Two decades later, audio watermarks, which are inaudible even to trained audiophiles despite playing at frequencies humans can hear, are at the heart of a new bid to put traditional passwords to rest. That bid, by Wolosewicz’s latest company, Cyberus Labs, consists of using inaudible chirps of audio to establish two-factor authentication between devices without requiring users to enter a password or rely on biometric information such as fingerprints or facial recognition.

Cyberus Labs demonstrated its latest approach this week at MWC Barcelona (formerly called Mobile World Congress), the mobile industry’s largest annual trade show. The company is testing its first-generation systems with commercial partners under nondisclosure agreements, its founders said, and it has a public research and development partnership with Silesian University in Gliwice, Poland.

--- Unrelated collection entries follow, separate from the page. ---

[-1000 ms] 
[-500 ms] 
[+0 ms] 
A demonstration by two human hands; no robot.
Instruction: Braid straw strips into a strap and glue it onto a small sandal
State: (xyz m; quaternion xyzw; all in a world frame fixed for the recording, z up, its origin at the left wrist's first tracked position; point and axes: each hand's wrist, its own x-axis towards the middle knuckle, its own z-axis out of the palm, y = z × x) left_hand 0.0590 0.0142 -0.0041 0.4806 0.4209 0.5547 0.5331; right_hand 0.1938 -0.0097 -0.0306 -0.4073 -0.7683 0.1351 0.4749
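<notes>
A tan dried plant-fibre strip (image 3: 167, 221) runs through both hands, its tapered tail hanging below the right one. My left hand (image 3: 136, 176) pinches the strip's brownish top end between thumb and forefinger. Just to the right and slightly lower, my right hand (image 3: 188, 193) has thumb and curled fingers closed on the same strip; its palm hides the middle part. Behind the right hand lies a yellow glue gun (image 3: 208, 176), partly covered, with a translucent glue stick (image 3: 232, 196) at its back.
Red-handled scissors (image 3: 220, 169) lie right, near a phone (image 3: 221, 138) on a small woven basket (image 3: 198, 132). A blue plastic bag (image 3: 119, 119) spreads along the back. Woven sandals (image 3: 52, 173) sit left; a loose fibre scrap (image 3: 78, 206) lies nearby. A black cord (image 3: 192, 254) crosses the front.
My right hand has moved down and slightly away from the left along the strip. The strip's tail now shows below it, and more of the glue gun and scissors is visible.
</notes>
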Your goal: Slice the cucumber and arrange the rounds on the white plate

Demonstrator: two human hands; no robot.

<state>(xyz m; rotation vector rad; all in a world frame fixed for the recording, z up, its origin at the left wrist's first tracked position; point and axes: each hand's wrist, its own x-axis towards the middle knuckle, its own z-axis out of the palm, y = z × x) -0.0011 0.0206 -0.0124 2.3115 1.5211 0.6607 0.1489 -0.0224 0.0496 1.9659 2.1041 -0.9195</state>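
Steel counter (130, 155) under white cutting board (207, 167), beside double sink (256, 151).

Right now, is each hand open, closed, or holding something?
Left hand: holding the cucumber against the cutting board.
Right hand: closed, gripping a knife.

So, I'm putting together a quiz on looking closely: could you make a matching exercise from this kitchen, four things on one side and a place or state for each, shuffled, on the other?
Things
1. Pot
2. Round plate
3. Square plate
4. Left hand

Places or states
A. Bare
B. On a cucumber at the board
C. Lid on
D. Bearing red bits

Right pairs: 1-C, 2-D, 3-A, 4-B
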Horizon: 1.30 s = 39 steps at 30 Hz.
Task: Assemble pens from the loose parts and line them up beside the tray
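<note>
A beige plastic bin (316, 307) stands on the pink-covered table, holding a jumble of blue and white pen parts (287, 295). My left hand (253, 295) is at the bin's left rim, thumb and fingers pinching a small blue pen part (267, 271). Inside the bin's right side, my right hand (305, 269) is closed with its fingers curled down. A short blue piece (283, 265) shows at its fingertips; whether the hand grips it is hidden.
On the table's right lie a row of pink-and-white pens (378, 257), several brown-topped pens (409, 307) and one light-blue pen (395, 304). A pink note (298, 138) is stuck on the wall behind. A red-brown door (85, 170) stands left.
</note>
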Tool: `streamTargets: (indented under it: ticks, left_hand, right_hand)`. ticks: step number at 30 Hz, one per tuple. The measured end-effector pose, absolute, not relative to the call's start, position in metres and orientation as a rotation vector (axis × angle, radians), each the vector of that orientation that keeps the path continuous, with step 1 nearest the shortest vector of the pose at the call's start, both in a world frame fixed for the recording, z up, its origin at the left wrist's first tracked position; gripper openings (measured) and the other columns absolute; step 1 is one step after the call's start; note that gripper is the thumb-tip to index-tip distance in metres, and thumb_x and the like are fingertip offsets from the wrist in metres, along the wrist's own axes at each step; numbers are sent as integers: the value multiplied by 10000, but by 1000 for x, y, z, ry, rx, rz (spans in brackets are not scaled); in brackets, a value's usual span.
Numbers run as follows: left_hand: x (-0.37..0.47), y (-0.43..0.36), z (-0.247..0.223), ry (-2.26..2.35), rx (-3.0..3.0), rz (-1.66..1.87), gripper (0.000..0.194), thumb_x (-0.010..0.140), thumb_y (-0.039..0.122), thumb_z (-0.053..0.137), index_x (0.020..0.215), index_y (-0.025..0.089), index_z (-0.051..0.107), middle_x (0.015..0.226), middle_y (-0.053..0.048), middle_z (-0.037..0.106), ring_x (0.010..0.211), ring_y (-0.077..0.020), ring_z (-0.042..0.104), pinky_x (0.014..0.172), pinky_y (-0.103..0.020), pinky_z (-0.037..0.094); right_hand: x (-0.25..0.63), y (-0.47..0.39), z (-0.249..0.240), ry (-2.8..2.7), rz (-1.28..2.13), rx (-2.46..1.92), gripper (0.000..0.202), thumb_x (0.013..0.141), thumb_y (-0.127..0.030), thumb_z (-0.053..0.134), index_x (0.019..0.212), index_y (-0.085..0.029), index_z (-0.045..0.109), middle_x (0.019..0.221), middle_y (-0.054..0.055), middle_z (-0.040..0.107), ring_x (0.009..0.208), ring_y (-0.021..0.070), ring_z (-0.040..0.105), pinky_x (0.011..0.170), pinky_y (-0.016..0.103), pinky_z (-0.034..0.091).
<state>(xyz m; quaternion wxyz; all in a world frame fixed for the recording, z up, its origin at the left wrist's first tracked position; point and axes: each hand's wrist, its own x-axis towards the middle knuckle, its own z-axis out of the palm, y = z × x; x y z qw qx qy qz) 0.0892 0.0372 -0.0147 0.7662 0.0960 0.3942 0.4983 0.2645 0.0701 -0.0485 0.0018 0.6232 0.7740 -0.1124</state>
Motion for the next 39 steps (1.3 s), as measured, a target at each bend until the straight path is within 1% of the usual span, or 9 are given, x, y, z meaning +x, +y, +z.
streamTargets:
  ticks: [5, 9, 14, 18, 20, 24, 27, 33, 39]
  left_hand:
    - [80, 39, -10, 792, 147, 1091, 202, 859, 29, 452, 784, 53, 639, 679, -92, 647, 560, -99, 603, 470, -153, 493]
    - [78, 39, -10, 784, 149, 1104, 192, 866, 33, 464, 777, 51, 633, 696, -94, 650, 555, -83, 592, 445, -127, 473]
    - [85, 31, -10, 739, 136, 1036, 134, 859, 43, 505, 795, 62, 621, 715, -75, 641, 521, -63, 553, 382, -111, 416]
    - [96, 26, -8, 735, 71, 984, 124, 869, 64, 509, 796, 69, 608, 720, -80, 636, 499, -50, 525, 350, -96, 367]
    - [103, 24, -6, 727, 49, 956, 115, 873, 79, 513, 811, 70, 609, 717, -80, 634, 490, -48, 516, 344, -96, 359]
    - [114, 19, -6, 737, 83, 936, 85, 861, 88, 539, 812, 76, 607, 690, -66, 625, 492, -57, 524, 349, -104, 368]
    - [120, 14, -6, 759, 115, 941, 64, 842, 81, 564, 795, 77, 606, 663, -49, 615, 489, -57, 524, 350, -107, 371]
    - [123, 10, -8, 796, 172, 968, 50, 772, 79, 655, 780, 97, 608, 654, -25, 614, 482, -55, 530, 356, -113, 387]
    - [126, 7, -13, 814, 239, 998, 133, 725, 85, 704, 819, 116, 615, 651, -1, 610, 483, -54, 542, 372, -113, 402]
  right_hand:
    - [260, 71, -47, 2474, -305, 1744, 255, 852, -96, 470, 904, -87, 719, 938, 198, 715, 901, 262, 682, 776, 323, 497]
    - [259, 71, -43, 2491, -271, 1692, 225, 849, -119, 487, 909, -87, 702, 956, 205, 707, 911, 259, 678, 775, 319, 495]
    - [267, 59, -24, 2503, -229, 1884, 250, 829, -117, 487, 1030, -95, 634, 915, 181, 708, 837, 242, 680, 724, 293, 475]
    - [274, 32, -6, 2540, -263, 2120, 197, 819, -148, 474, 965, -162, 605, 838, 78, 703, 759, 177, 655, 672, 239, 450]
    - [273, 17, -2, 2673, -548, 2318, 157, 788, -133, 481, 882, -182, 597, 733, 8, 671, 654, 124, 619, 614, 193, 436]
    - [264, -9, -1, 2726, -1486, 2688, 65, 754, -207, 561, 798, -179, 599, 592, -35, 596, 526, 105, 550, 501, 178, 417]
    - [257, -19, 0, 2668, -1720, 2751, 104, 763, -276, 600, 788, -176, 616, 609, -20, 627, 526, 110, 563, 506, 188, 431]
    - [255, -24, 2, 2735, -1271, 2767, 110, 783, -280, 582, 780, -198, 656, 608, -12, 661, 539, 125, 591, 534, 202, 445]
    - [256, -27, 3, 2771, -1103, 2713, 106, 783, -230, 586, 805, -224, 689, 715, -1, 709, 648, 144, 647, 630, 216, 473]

Passwords are such a pain that they lead to internecine warfare between government agencies over how often workers should change their passwords. The surprising answer, according to the U.S. National Institute for Standards and Technology (NIST) guidelines for civilian government agencies, is never.

Companies that want to offer customers a seamless experience might agree. Cyberus Labs got its start in 2016 by offering clients in the financial technology sector a password-free way to authenticate users. When a user identifies herself to, say, a bank, the bank would ping a Cyberus server, which would send one code to the bank log-in website in the user’s computer browser and another to the user’s mobile phone.

But instead of the user needing to type the code on the phone into the log-in page, one device chirps its audio watermark to the other. The watermark consists of a one-time code that contains an encrypted hash of the two device’s previous interactions. That makes it impossible for hackers to intercept the code from either device and use it to log in later because the system would have generated a brand new pair of codes in that time. “You’d need continuous access to the sequence of codes to defeat it,” Wolosewicz says.

The machine-to-machine aspect of the authentication also means that the codes can be very short-lived, on the order of milliseconds, which narrows the window of opportunity for an attack. A code sent by email or SMS and meant for users to click or type, on the other hand, must be valid for at least a few minutes to allow for network vagaries and human clumsiness.

Audio also has the advantage in that most devices these days are equipped with microphones and speakers. In fact, the Cyberus system would allow banks to offer secure log-ins over voice-activated devices such as Amazon’s Alexa-powered ecosystem. You’d never tell Alexa your password out loud (right?), but your mobile device and Alexa could chirp their inaudible handshakes to each other and nobody but you would be the wiser.

The other advantage of this approach to security is that, unlike an industry-standard 256-bit encryption, it requires very little computing power. Cyberus’s one-time codes are just 32 bits, making them easy to handle for the lowest-power processors at the edge of the Internet of Things, which is the focus of the company’s second-generation product.